### Data extract

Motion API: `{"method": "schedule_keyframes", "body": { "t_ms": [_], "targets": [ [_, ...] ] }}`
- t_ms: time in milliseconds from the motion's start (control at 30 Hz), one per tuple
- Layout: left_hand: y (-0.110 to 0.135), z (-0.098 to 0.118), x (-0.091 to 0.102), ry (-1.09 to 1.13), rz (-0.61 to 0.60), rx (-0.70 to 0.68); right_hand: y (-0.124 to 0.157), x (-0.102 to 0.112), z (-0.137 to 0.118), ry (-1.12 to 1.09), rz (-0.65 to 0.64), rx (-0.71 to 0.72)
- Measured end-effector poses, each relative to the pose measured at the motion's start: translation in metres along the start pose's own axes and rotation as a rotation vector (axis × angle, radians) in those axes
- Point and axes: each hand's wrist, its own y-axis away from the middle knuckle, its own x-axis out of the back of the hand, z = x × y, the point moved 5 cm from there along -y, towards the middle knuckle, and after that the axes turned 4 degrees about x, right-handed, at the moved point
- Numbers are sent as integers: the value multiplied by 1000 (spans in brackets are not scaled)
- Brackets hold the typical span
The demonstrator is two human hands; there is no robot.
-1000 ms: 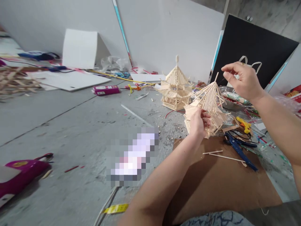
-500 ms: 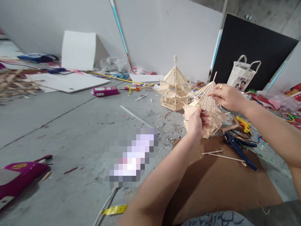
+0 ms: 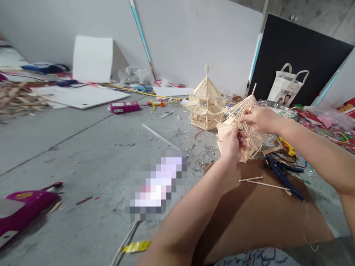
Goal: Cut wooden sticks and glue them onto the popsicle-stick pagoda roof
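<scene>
A half-covered pagoda model of thin wooden sticks stands at the far edge of a brown cardboard sheet. Its pointed roof has bare slanting sticks on the left side and close-laid sticks on the right. My left hand is closed at the roof's lower edge, fingers curled against the model. Above it, my right hand, with a ring, has its fingertips pinched together on the roof's face; whatever they hold is hidden. Just behind to the left stands a second stick pagoda, with a complete roof and a finial.
Blue cutting pliers and loose sticks lie on the cardboard, near a yellow glue gun. A blurred-out phone-like object lies left of my forearm. Purple tools and a white bag are farther out.
My right hand has slid down and slightly left along the roof, closer to my left hand. My left hand and the model have stayed nearly in place.
</scene>
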Motion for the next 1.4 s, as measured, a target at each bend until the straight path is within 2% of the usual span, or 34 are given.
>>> {"method": "schedule_keyframes", "body": {
  "t_ms": [367, 500, 567, 667, 800, 900, 967, 1133, 1267, 1400],
  "targets": [
    [2, 2, -1, -26, 2, -2, 0, 0, 0, -1, 2, -3],
    [2, 0, 0, -24, 5, 0, 1, 2, 1, -79, 32, -21],
    [2, -1, 1, -11, 5, 9, 4, 8, 1, -159, 101, -21],
    [3, -5, 0, 11, 2, 55, 19, 18, 4, -279, 273, -42],
    [7, -13, 0, 18, 9, 118, 54, 17, 9, -366, 451, -221],
    [11, -18, 1, -16, 20, 94, 85, 0, 6, -420, 534, -392],
    [15, -22, 0, -60, 11, 44, 102, -18, -1, -450, 540, -479],
    [31, -35, -6, -245, -27, -60, 134, -70, -20, -530, 431, -643],
    [48, -48, -6, -516, -106, -142, 149, -105, -32, -645, 326, -645],
    [65, -51, 6, -898, -171, -343, 157, -124, -41, -713, 324, -590]
  ]
}}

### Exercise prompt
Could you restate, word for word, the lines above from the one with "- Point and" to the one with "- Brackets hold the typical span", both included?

### Exercise output
- Point and axes: each hand's wrist, its own y-axis away from the middle knuckle, its own x-axis out of the back of the hand, z = x × y, the point moved 5 cm from there along -y, towards the middle knuckle, and after that the axes turned 4 degrees about x, right-handed, at the moved point
- Numbers are sent as integers: the value multiplied by 1000 (spans in brackets are not scaled)
- Brackets hold the typical span

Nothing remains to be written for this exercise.